Pierre Schaedelin s’envola pour Milan où il cuisinait un repas pour cent personnes. Mission accomplie pour lui. Avec un seul regret : que Paul Haeberlin n’ait pas pu faire ce voyage vers New York, trop long à son goût. Car “Monsieur Paul” était son “modèle absolu”.

Nous avions en ce temps-là en France deux « Messieurs Paul », Haeberlin et Bocuse. Les deux s’aimaient, se respectaient, s’entraidaient. À New York, Paul Bocuse me parlait de cette amitié, scellée notamment par le jumelage de la commune d’Illhaeusern avec celle de Collonges-au-Mont-d’Or. Ce jumelage mémorable eut lieu en 1967. Il y a plus d’un demi-siècle.

Les deux Paul seraient certes tristes de savoir qu’une étoile fut retirée à leur maison . Pour Haeberlin, ce fut en janvier 2019. Pour Bocuse, l’annonce est tombée le 16 janvier 2020. La perte de l’étoile de L’Auberge de l’Ill m’avait réagir avec l’article Et si les chefs rendaient leurs étoiles au Michelin ?
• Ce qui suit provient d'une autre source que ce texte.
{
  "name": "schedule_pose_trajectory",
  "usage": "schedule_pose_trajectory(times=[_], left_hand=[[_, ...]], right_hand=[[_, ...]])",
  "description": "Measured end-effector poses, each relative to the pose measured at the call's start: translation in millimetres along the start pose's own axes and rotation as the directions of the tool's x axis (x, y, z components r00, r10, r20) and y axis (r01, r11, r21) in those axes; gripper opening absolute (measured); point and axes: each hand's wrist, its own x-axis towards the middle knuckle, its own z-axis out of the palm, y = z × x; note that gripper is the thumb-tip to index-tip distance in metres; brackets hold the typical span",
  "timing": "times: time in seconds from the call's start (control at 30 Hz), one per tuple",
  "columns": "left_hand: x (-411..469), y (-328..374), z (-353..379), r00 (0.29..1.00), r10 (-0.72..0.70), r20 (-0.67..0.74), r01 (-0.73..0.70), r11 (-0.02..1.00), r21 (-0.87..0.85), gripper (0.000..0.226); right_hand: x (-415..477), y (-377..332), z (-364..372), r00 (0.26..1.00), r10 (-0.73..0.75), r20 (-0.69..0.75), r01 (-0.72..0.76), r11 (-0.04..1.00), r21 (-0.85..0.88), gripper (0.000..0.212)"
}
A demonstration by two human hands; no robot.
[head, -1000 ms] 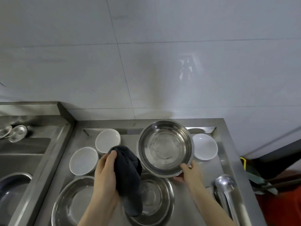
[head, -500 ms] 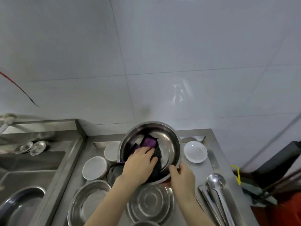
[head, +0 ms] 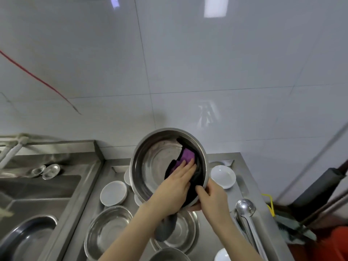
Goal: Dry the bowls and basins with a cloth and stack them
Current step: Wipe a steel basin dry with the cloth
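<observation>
White wall tiles (head: 207,72) rise behind a steel surface (head: 243,191) with a sink (head: 37,187) on its left. Held up over that surface, tilted so its mouth faces the person, is the steel basin (head: 158,162): round, deep and shiny, with a dull film on its floor (wet or only smeared, I cannot tell).

A dark cloth (head: 185,157) with a purple patch lies against the basin's right inner wall. The left hand (head: 175,187) presses it there with fingers straight and flat. A tail of the cloth hangs out below the rim. The right hand (head: 212,196) grips the basin's near rim, thumb hooked inside and fingers underneath.

Under the raised basin sit the stacked basins (head: 186,230), partly covered by the hanging cloth and both forearms. Just left of them a single shallow basin (head: 109,230) lies mouth up. One white bowl (head: 113,193) stands beyond that, and a second white bowl (head: 223,176) stands to the right of the held basin, which hides most of another white piece behind it. A ladle (head: 244,207) lies along the surface's right side. Down in the sink rests a large dark basin (head: 24,240), and two small steel discs (head: 46,170) sit on the ledge behind it.
</observation>
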Motion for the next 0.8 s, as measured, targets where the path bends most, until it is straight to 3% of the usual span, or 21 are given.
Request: schedule_pose_trajectory(times=[0.17, 0.27, 0.37, 0.47, 0.57, 0.63, 0.8], left_hand=[[1.5, -14.4, -14.1, 0.960, -0.043, -0.278, 0.128, 0.947, 0.296, 0.052], [3.1, -26.6, -26.1, 0.929, -0.217, -0.300, 0.288, 0.932, 0.220, 0.055], [-7.1, -25.9, -34.6, 0.906, -0.266, -0.329, 0.351, 0.906, 0.235, 0.056], [-24.7, -10.0, -40.1, 0.924, -0.250, -0.290, 0.324, 0.913, 0.246, 0.046], [-42.1, 15.2, -37.0, 0.964, -0.126, -0.234, 0.182, 0.955, 0.236, 0.043], [-48.0, 31.4, -33.9, 0.964, -0.074, -0.254, 0.123, 0.976, 0.182, 0.028], [-49.5, 43.3, -35.5, 0.957, -0.090, -0.276, 0.120, 0.988, 0.096, 0.020]], right_hand=[[-13.4, -7.9, 5.3, 1.000, 0.006, -0.011, -0.006, 1.000, 0.006, 0.032], [-14.0, -14.0, 2.2, 0.994, -0.002, -0.113, 0.008, 0.998, 0.055, 0.030], [-9.4, -24.7, -0.9, 0.981, -0.054, -0.185, 0.062, 0.997, 0.037, 0.022], [-7.2, -34.9, -1.3, 0.974, -0.071, -0.213, 0.080, 0.996, 0.037, 0.023], [-8.0, -42.2, -0.5, 0.966, -0.072, -0.249, 0.089, 0.994, 0.057, 0.026], [-8.1, -42.6, 3.5, 0.967, -0.034, -0.253, 0.056, 0.995, 0.081, 0.031], [-10.0, -37.2, 7.8, 0.974, 0.066, -0.216, -0.034, 0.988, 0.148, 0.024]])
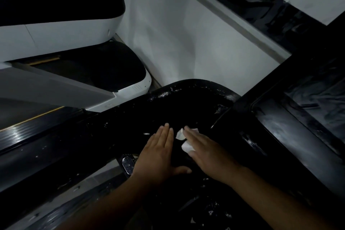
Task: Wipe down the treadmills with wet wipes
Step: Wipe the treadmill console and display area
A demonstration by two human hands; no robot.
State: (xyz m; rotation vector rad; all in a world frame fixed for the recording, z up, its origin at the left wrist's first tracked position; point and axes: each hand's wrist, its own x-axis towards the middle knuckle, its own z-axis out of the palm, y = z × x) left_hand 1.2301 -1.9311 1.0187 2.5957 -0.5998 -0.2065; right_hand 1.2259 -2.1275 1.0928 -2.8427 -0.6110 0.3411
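Left hand (158,151) rests flat on the treadmill housing (186,102); right hand (209,149), fingers straight, presses the wet wipe (187,146). Recommend firm overlapping strokes toward the white specks (165,95).

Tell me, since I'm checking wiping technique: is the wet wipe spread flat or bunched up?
Bunched. The wet wipe shows as crumpled white lumps under the flat right hand pressing it on the black treadmill.
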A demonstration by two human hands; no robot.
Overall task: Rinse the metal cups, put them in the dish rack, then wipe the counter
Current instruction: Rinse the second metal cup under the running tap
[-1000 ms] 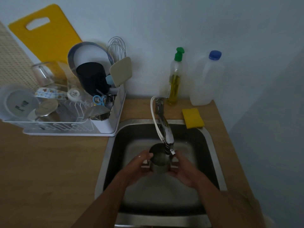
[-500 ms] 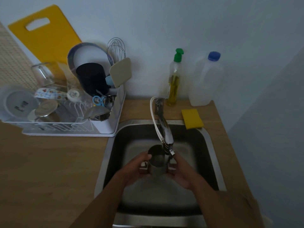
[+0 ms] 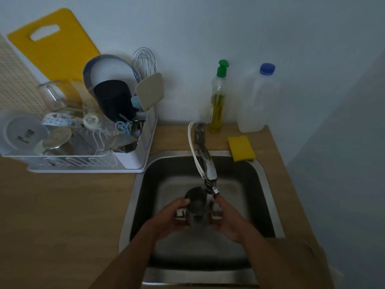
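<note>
You hold the metal cup [image 3: 196,203] between both hands over the sink [image 3: 264,176], just under the faucet [image 3: 208,170], your left hand [image 3: 170,217] gripping its left side and your right hand [image 3: 227,220] its right.
</note>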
L’émotion et le sentiment d’injustice que cette rétrogradation a alors provoqué faisait penser que le Guide Rouge créerait une classe « Trois étoiles hors compétition » pour ces maisons d’exception, qui sont dans l’excellence depuis plus de cinquante ans.

Paul Bocuse est mort en janvier 2018. Cela faisait certes plusieurs années qu’il n’était plus aux fourneaux mais ses chefs étaient, comme lui, des Meilleurs Ouvriers de France. L’on se rendait comme en pèlerinage en son restaurant qui aurait pu être sanctuarisé au patrimoine mondial, avec ses couleurs criardes, ses limonaires, son atmosphère spéciale, et surtout la volonté d’être coûte que coûte dans l’excellence.

Pour qualifier Paul Bocuse, les journalistes utilisaient les termes « pape », « empereur », « monstre sacré »… Le critique gastronomique François Simon a écrit ceci : « Bocuse, c’est tout de même notre général De Gaulle de la gastronomie. Une partie de notre héritage.».

Le grand Charles aurait aimé cette comparaison mais aurait détesté, comme beaucoup de Français et d’amateurs de bonne cuisine du monde entier, la rétrogradation qu’infligeait le Guide Michelin à la Maison Bocuse en janvier 2020.